Oh, and while we are on the subject of Massachusetts businesses, a correspondent wrote to me this month asking me if I knew anything about Mayflower fire starters. She had recently bought one and seeing a Mayflower logo on the top, wondered if there was a Howes connection. A little internet searching later, I found this: https://www.worthpoint.com/worthopedia/ ... 1781360722. You can see that these fire-starters were indeed made by a company called S M Howes. Is there a descendant of that family among us? More generally, although I have seen such things before I have never used one. Is there anyone out there reading this who has?
Howes in the news
-- Matt Howes of Rockford, Illinois was honored for his bravery in rescuing a woman from a burning car and then going back for her son. See:
https://wrex.com/category/2019/04/11/ro ... ing-lives/
- Californian dirt-bike rider, Skyler Howes, won the 2019 Morocco Desert Classic, racing across the North African desert. There are some good pictures of him in the article where I found the news originally https://blog.motorcycle.com/2019/04/25/ ... challenge/. But, if you are of an adventurous mind, take a gander at this video on the front page of his website!

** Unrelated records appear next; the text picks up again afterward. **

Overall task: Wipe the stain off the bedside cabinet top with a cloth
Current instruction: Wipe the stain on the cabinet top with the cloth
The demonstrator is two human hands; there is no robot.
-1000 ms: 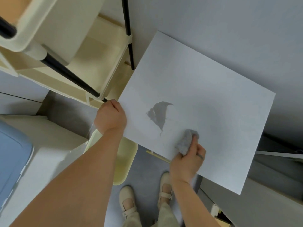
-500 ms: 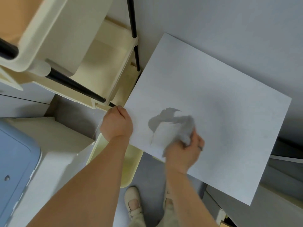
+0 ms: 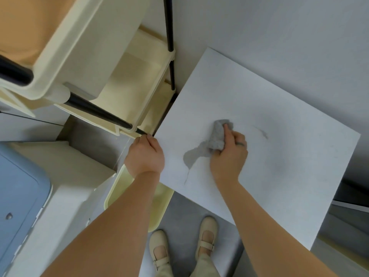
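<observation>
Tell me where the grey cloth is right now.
In the head view, the grey cloth lies near the middle of the cabinet top, bunched under the right hand, at the upper right end of the stain.

The cabinet top [image 3: 279,116] looks smooth and matt, pale grey, with a darker wet-looking stain [image 3: 192,155] on it. The cloth [image 3: 218,134] is grey and fuzzy (felt-like). To the left, the cream shelf rack [image 3: 127,80] looks like plastic, its black poles [image 3: 169,25] smooth, faintly glossy.

Both arms extended (right hand [image 3: 228,156] fisted)
</observation>
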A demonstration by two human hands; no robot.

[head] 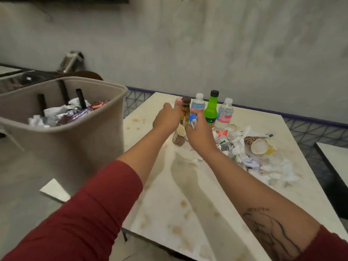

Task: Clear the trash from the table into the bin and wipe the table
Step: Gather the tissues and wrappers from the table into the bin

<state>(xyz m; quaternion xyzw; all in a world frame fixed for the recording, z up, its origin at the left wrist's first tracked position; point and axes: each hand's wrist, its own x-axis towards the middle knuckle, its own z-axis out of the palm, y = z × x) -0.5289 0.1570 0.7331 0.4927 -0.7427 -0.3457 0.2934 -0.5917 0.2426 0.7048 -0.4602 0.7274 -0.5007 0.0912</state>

- Astronomer Nick Howes from the UK believes he has found the missing lunar module which was jettisoned from the Apollo 10 mission fifty years ago this year. We've all heard of looking for a needle in a haystack . . . Read more about it here: https://www.dailymail.co.uk/news/articl ... -back.html - sorry about all the adverts!
- And to close, here is some sadder news with a Howes connection. Regular readers of this newsletter will recall Seth Benedict Howes, the circus entrepreneur who then invested his money in Chicago real estate in the late 1800s and made a bigger fortune! His British-born wife was a very religious person who left a fabulous legacy to York Minster in England in the 1920s when she died. Anyway, Seth and his wife built a church on their estate in Putnam County just North of New York City. As you can see from the picture, although it is recognizably American it was modeled after traditional English village churches. Sadly, the church has just held its final service. The article linked here (http://www.midhudsonnews.com/News/2019/ ... Apr19.html) gives a lot of the history of the church and is well worth reading. I'm not sure whether the church is open but if there is a reader among us who lives close by and would be prepared to visit and take a few photographs for us we'd be very grateful.